(Information Opens)
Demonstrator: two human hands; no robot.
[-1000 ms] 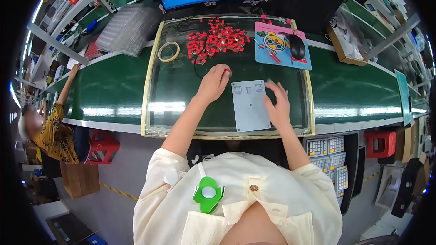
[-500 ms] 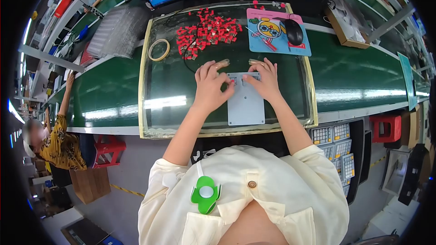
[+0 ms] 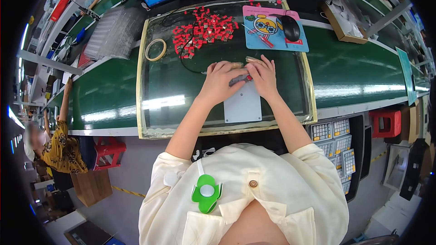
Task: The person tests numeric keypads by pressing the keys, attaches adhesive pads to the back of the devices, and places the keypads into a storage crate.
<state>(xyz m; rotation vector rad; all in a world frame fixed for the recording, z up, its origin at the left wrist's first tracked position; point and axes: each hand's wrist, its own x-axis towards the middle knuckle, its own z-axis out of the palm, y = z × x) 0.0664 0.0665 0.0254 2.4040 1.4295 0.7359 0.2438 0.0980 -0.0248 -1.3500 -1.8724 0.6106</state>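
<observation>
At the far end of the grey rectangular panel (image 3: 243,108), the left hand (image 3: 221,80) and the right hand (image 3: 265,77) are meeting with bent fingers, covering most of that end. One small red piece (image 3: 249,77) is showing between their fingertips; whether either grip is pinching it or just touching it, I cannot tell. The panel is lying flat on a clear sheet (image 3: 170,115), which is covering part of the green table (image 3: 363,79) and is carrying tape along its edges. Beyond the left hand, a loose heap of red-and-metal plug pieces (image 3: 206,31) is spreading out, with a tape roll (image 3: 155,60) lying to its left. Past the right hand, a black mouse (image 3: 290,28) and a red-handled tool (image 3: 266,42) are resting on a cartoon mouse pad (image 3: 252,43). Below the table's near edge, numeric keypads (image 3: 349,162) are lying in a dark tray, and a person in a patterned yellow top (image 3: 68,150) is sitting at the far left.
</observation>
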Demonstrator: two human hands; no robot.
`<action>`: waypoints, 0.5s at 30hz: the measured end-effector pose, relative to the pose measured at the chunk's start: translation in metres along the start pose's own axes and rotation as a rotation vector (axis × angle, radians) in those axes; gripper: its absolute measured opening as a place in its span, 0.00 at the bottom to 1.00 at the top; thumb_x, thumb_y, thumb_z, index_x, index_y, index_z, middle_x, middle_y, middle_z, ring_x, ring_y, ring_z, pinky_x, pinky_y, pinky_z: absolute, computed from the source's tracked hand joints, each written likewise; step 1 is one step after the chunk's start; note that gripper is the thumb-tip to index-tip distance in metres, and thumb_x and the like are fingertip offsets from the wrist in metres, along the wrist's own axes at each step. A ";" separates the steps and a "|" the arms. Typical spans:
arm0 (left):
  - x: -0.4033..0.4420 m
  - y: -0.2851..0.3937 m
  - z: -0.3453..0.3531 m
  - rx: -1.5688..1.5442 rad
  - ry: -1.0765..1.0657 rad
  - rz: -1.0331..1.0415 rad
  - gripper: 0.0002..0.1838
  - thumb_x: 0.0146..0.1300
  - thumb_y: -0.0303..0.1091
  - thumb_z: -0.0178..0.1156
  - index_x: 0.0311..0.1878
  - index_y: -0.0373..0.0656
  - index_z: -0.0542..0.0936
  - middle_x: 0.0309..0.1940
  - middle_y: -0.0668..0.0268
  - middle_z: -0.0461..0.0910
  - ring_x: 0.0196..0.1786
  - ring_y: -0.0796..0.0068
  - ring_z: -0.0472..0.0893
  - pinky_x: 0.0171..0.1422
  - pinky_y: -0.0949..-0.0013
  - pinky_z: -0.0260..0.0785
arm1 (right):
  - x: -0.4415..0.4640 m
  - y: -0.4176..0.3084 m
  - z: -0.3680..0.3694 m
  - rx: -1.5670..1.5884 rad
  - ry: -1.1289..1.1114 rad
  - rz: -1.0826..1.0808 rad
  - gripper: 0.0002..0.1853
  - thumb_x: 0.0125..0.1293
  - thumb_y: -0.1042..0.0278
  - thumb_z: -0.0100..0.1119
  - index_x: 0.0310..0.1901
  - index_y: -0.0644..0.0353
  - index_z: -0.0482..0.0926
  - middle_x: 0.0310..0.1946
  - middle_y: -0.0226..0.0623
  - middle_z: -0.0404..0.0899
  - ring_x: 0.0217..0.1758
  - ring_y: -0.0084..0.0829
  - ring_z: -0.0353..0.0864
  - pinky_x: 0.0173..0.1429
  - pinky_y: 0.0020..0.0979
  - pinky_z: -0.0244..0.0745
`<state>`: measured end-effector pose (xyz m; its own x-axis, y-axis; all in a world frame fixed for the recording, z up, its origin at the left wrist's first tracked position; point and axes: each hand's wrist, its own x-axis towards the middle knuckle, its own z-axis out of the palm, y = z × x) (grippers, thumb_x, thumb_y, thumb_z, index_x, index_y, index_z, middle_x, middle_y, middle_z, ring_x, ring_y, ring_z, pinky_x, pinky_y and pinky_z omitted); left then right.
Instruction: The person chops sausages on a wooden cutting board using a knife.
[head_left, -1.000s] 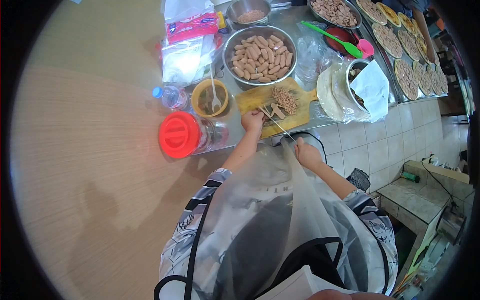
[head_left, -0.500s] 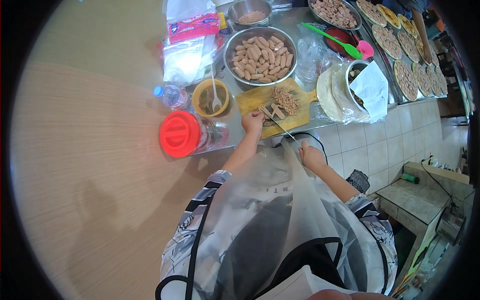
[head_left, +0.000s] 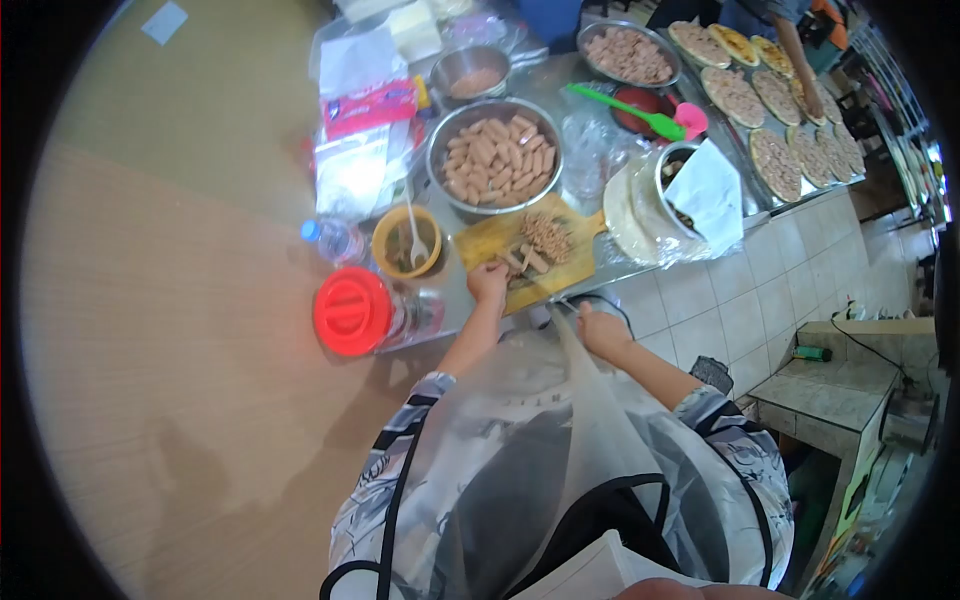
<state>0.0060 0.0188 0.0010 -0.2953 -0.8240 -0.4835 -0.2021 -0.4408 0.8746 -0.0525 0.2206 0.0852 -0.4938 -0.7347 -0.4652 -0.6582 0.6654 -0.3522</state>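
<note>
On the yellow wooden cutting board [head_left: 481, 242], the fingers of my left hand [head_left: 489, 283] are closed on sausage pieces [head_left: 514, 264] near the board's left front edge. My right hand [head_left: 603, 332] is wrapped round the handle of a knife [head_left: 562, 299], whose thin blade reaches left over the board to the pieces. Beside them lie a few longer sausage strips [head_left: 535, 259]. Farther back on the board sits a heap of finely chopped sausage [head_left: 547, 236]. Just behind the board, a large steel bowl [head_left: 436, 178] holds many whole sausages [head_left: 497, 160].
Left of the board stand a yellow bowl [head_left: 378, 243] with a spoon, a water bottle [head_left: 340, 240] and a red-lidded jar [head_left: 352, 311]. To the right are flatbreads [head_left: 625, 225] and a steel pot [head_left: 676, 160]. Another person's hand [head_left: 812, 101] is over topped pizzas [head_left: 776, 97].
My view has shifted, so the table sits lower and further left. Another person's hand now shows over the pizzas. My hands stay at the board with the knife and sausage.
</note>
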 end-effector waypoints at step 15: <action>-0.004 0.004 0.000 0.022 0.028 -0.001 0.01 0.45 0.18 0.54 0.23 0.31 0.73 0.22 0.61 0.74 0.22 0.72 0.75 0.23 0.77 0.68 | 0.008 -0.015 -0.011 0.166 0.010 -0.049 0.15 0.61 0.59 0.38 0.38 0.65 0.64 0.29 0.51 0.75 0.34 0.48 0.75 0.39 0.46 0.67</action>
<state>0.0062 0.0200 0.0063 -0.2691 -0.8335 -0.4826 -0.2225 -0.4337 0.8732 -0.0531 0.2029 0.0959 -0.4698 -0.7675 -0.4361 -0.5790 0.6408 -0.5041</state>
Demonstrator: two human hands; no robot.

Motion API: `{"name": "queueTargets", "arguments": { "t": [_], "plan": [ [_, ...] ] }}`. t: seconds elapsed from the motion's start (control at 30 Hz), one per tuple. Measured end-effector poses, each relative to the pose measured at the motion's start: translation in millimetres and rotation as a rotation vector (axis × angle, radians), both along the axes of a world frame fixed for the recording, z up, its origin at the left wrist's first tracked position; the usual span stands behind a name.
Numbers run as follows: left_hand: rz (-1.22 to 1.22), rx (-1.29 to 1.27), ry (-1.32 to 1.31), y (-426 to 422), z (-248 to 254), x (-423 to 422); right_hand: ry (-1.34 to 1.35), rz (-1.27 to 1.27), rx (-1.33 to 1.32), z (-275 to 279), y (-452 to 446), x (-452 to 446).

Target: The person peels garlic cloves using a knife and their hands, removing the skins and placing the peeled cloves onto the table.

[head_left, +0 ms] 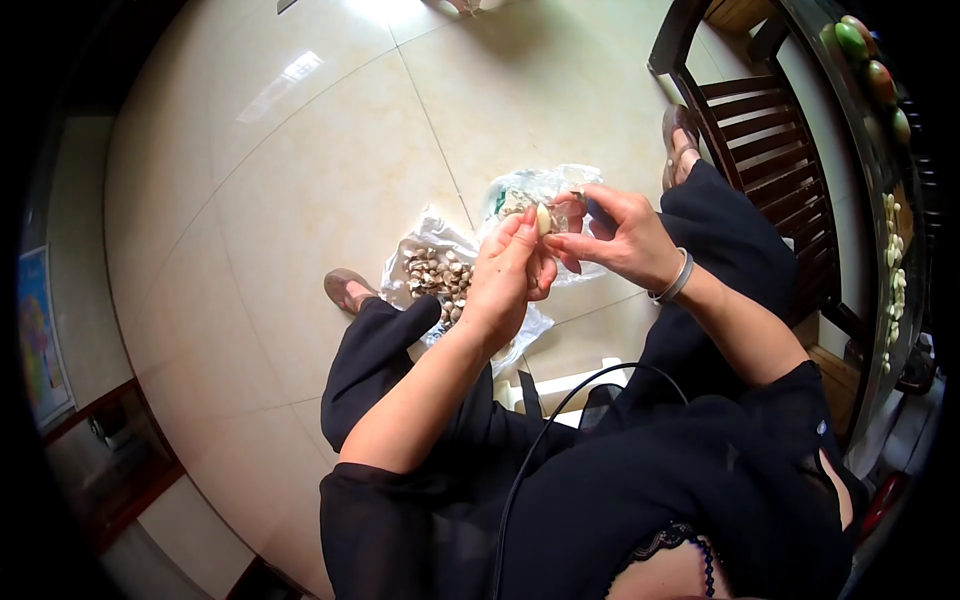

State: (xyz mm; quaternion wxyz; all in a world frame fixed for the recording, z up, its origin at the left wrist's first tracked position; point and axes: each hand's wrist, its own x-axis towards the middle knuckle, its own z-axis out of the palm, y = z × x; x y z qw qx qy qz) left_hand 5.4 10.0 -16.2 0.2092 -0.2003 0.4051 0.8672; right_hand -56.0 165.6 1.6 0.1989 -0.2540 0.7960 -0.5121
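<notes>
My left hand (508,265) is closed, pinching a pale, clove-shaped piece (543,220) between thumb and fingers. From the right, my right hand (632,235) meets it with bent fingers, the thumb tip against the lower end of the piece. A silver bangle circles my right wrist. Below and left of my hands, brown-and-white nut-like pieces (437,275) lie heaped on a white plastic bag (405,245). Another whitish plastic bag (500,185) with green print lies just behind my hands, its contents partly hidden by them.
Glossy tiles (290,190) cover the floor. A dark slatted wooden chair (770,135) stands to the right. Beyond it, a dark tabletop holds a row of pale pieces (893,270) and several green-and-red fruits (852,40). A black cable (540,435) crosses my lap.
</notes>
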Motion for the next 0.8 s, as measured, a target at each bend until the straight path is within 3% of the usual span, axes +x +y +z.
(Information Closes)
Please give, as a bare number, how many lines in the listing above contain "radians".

» Task answer
2